TASK DIRECTIONS
Locate the word "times" in the entries below, then gather every line that holds it.
=== Section Start ===
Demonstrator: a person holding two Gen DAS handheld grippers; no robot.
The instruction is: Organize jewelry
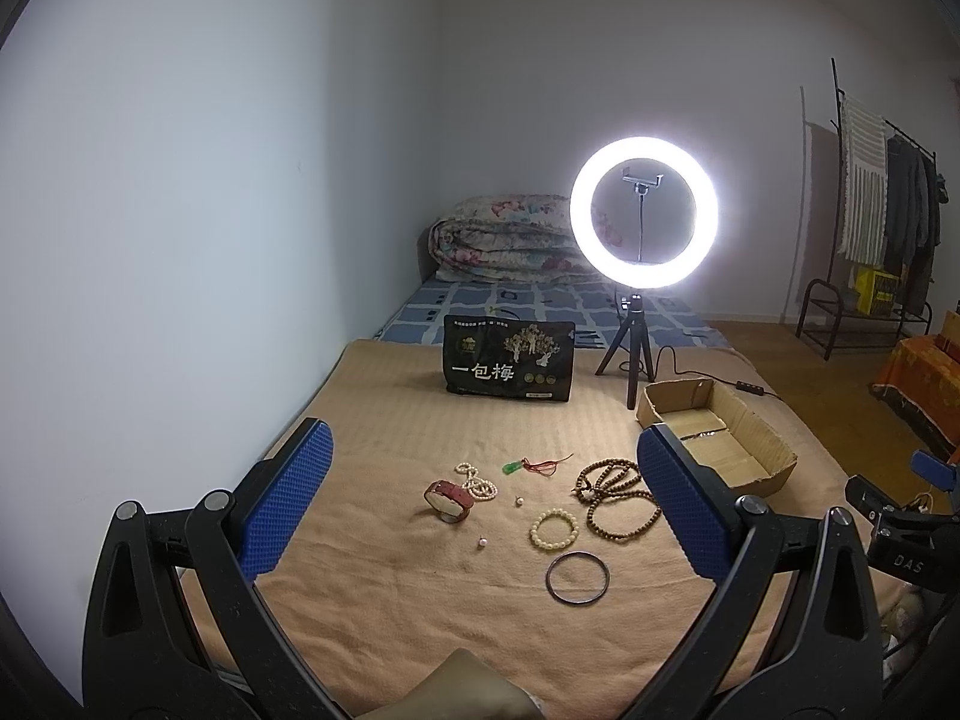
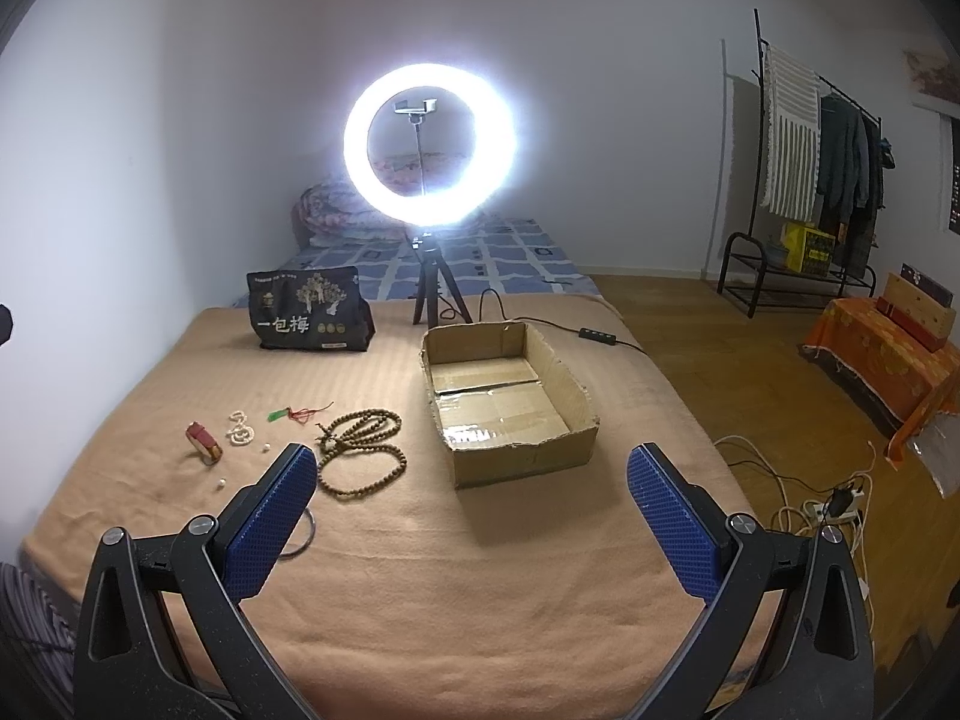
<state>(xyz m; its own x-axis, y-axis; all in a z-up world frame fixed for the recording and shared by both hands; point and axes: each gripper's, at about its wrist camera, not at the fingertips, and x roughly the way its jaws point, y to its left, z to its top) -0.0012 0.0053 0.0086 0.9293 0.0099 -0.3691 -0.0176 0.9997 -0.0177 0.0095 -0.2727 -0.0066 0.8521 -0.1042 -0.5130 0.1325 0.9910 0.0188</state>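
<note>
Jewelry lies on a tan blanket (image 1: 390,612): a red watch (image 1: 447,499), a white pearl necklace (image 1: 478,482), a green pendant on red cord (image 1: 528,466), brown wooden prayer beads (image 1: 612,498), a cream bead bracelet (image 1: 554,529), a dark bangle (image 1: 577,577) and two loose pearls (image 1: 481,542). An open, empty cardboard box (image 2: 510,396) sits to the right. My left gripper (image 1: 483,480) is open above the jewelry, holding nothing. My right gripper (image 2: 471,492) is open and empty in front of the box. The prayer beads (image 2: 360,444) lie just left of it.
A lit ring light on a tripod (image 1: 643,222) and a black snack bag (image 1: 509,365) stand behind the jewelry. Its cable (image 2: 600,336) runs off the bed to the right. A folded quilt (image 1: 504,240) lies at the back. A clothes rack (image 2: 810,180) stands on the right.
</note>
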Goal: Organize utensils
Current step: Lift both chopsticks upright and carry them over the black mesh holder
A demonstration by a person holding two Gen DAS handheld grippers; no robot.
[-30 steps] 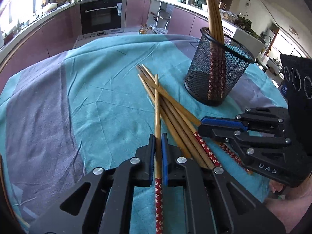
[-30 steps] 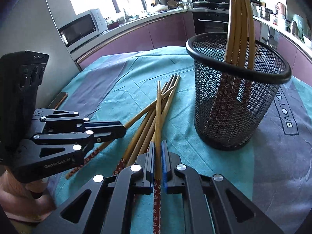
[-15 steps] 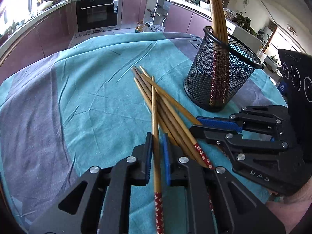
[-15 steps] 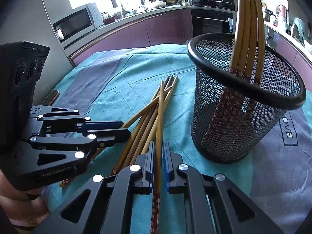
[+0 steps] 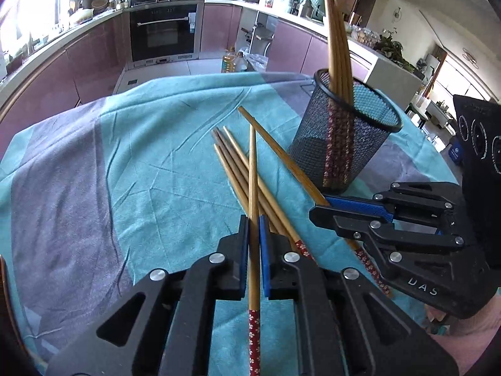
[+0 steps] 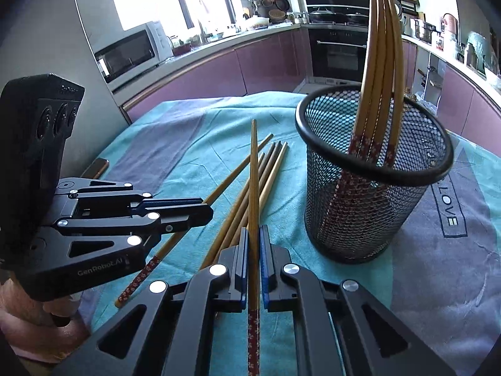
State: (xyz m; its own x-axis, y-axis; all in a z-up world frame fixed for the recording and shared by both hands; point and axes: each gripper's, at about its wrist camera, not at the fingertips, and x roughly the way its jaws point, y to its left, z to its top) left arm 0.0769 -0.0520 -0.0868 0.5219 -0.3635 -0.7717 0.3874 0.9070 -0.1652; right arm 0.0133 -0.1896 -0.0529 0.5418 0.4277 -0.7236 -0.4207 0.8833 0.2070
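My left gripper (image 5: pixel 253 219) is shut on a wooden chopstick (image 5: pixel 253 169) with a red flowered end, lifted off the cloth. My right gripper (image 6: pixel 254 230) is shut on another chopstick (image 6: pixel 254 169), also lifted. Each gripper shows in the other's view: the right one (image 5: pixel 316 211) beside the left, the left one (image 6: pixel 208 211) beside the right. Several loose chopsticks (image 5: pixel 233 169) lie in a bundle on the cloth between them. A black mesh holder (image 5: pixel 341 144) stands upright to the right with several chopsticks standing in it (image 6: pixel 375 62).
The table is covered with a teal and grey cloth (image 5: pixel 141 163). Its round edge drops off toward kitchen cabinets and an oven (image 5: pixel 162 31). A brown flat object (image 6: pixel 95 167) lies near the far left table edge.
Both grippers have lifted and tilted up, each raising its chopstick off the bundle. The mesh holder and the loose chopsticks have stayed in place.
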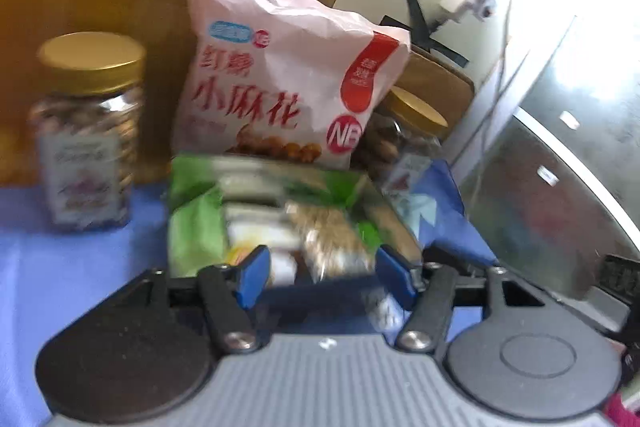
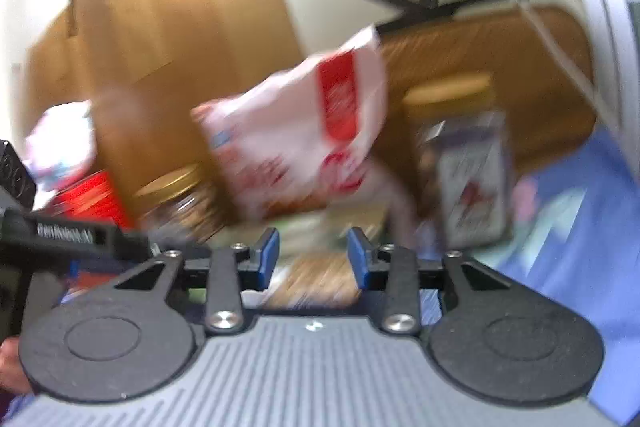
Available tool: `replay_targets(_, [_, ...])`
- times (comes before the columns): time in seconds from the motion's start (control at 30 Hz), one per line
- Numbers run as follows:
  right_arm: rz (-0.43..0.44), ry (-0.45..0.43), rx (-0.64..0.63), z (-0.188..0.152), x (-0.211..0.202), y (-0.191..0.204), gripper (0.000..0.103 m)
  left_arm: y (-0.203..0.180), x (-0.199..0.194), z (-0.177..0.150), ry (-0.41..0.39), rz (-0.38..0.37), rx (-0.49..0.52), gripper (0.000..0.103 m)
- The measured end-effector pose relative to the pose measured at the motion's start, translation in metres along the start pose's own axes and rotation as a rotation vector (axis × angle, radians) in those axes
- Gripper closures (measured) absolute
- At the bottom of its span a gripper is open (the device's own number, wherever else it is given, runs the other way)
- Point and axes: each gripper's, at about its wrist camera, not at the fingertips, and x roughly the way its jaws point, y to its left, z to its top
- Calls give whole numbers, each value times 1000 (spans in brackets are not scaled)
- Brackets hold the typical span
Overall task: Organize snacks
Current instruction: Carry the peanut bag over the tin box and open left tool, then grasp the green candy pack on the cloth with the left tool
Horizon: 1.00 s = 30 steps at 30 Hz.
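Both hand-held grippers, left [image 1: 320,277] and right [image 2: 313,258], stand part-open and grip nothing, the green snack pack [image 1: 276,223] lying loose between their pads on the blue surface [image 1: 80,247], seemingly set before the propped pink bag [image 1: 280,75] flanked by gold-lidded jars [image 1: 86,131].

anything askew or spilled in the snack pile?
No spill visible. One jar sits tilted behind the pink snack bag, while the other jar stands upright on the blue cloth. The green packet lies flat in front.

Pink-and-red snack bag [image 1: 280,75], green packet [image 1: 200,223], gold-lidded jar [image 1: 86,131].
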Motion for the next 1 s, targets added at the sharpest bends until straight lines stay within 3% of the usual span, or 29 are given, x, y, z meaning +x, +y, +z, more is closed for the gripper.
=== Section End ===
RESULT FOR THIS EXERCISE
- times (comes before the columns): time in seconds from the motion's start (control at 30 Hz), one per line
- Calls give whole numbers, each value times 1000 (spans in brackets are not scaled)

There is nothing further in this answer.